§ Work item: Retype the listing exactly. Leave out the images.

#####

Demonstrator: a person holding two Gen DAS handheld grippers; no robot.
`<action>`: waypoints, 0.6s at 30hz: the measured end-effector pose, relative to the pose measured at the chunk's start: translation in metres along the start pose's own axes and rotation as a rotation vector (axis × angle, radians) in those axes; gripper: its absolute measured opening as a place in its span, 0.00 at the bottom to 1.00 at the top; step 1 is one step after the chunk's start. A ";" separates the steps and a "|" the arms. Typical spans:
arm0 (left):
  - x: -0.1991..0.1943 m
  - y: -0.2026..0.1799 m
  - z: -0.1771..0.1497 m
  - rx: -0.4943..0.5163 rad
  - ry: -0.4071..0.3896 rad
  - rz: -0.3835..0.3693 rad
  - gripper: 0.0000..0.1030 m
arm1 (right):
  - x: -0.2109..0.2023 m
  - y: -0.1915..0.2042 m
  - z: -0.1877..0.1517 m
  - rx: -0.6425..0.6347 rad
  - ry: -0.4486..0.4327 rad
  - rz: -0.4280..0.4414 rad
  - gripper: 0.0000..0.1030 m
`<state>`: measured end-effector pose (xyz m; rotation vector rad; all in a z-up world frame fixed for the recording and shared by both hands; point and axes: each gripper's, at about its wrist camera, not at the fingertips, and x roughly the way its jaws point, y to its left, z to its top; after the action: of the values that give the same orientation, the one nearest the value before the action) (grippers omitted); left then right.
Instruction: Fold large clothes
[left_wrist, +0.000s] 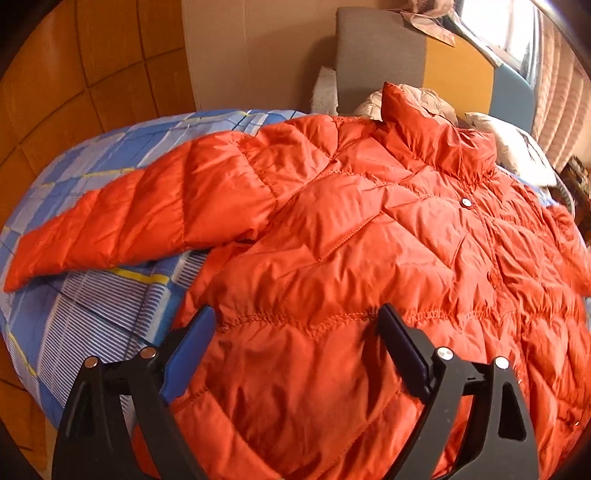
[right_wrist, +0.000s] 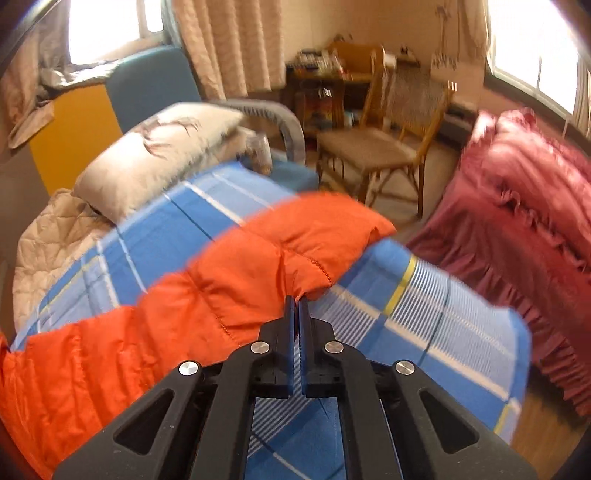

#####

§ Task solution:
Demonstrator: a person holding two Gen DAS handheld grippers; no robot.
`<action>`: waypoints, 0.6s at 30hz: the measured end-effector pose, relative to the pose measured at the chunk's start: translation in metres along the start pose's own axes and rotation as a rotation vector (axis × angle, radians) in those axes; gripper: its absolute measured opening as a place in its span, 0.00 at the bottom to 1.00 at the top; step 1 is one step after the chunk's start. A ";" separates the steps and a "|" the arms. Typical spans:
arm0 (left):
  - x: -0.1991..0.1943 m
  - y: -0.2026..0.1799 m
  - z: -0.1771..0.1497 m
  - rx: -0.4943..0.5163 rad
  - ry: -0.4071..0.3896 rad
  - rz: -0.3835..0.3693 rad
  - gripper: 0.0000..0.1030 m
arm1 (right):
  - x: -0.2109..0.2023 m
  - y: -0.1915..0.2042 m
  - z: -0.1877..0.1517 m
  - rx: -0.6425..0.6347 rad
  - ry: -0.4486..0.4327 rad
  - rz: -0.4280..0.4414 rad
  - gripper: 0.0000..0.1030 m
`<state>`: measured end-effector pose (xyz m; rotation vector rad; all in a z-up world frame fixed for the recording and shared by both hands; point and axes: each gripper's, at about its wrist camera, not at the fingertips, and x roughly the way its jaws point, y to its left, z to its top; after the action: of the values that give the same orientation, the one nearest the value before the action) (grippers omitted); left then right.
Instruction: Fold large clothes
[left_wrist, +0.000s] 
[right_wrist, +0.000s] 

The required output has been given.